Tonight is game night. We’re having pizza and playing Phase 10 and Sorry. We’ll watch The Amazing Race recorded the other night. That’s been a long time tradition.

When I was going through catalogs the other day, I saw jelly nougats for sale and a memory jumped into my head. When I was nearly 8, I started wearing braces. Back then, braces were not all that common. I remember closing my mouth for my school picture so you couldn’t see the braces. I was a bit self-conscious. There were only a few orthodontists. The office I went to was in Boston on Commonwealth Ave. My mother had to get a babysitter for my two sisters then she and I would walk uptown to get the bus to Sullivan Square then the subway close to the office. The office was on the first floor of a beautiful old house. It was a living room with comfy sofas. The nurse’s desk was there, and the doctor’s office was behind a door in the front of the room. His name was Dr. Nice.

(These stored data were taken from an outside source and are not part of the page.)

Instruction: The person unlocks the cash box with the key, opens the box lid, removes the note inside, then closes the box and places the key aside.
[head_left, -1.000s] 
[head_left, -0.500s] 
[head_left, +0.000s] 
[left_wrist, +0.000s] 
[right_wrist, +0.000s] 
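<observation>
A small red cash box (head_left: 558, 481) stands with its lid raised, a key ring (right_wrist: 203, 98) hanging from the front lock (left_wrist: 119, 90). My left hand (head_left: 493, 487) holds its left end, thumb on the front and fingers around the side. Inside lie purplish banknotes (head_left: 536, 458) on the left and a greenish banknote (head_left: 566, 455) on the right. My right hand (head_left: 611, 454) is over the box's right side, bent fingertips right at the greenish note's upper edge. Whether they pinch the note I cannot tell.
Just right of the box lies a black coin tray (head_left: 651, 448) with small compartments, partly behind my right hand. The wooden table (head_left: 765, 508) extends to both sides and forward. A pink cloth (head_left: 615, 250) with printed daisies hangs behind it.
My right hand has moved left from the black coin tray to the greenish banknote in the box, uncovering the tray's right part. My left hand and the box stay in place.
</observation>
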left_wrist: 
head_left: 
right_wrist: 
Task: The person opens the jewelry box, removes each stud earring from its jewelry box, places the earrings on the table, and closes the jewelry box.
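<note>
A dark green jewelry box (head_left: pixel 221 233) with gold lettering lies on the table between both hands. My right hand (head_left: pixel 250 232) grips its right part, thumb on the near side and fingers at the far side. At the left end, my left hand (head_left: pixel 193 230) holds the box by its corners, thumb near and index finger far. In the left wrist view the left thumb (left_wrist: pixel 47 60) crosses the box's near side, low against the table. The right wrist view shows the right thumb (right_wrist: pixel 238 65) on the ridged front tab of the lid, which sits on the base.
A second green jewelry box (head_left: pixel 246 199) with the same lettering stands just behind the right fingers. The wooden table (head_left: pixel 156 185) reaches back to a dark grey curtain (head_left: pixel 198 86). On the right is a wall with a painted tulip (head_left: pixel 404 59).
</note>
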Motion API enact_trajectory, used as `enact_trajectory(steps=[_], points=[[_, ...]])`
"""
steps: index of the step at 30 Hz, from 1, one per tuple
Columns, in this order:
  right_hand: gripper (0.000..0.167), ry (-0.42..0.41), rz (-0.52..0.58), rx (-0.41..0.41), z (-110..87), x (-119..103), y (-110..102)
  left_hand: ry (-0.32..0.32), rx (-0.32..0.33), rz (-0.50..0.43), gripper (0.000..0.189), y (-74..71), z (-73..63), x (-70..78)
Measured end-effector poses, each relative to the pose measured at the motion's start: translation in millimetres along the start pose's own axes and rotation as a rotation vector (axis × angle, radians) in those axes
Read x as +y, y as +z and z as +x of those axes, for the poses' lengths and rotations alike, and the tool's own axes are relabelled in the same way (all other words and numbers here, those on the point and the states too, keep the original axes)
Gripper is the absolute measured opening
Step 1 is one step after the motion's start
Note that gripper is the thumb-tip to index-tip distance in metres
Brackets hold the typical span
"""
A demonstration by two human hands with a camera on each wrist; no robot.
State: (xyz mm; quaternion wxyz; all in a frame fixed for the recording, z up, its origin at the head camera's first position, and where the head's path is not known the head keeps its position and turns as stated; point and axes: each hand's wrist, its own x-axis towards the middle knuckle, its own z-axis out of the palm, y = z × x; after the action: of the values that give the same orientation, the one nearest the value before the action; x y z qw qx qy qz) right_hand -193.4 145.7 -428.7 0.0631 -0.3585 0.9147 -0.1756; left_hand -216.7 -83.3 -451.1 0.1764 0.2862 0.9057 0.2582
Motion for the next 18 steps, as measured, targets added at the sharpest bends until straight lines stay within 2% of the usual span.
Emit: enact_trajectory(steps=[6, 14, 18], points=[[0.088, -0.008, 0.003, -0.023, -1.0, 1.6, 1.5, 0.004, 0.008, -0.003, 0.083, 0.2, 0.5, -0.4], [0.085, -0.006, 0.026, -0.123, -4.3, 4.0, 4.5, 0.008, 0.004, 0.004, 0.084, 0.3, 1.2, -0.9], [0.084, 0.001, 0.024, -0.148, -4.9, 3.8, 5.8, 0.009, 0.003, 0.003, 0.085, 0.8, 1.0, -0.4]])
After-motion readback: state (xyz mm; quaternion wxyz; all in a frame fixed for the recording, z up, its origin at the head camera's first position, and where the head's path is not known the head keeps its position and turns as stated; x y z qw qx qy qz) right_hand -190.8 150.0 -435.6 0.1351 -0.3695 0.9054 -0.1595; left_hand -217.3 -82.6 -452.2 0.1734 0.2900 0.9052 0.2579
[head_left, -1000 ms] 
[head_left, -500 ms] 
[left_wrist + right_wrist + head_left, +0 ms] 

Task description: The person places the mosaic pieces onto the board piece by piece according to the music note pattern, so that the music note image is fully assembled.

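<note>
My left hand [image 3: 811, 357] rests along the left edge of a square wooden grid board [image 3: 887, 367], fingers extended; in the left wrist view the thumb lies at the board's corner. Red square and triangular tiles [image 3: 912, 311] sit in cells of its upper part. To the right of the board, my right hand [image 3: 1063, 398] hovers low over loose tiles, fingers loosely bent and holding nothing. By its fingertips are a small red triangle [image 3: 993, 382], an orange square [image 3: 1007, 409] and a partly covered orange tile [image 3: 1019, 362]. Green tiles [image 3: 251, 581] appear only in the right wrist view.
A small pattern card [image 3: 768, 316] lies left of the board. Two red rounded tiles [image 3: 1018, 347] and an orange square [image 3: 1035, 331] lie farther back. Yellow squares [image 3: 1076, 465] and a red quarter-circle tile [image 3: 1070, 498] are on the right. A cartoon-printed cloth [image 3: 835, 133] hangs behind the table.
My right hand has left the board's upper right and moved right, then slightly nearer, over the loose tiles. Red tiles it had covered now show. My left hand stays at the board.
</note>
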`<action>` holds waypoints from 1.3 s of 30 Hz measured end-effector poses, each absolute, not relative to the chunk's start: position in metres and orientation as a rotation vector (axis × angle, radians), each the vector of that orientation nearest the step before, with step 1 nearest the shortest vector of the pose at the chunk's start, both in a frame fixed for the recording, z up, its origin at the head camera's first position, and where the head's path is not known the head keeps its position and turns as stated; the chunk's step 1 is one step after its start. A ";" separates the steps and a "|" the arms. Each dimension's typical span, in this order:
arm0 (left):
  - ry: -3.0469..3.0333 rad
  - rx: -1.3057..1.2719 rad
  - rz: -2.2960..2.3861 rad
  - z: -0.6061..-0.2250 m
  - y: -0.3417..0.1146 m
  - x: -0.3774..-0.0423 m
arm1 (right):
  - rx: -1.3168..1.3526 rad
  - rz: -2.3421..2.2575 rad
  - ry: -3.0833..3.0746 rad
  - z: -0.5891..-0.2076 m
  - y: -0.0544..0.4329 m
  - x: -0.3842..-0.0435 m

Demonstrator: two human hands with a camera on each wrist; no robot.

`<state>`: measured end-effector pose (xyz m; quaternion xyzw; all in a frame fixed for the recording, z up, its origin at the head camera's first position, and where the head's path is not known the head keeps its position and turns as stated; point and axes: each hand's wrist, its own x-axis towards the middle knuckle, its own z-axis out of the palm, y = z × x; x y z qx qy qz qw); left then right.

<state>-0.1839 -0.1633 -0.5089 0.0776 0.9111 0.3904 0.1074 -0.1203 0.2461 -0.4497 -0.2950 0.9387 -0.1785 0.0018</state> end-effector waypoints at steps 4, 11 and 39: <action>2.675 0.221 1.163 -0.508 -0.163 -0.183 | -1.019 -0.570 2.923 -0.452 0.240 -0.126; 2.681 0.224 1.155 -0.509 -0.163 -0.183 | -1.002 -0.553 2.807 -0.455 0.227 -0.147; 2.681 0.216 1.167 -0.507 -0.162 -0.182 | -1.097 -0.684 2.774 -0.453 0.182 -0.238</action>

After my appointment, we’d backtrack to Sullivan Square. We had to walk upstairs to the bus station. Right in the middle of that station was a news kiosk. It sold papers, magazines, and candy. My mother often let me choose a bar of candy. I remember picking the jelly nougat. I liked the colors of the jellies, and the way they looked in the nougat. With tightened braces, the nougat was a bit tricky to eat, but I managed. We’d get to Stoneham, and sometimes we’d stop to buy my lunch to take to school. I remember the bread was toasted. My mother would then walk me to school a few blocks away from the squar

I always liked the before and after of those appointments. I got to be alone with my mother, ride the subway, be late to school and eat a lunch bought from a restaurant. The day would have been perfect if we took away the orthodontist.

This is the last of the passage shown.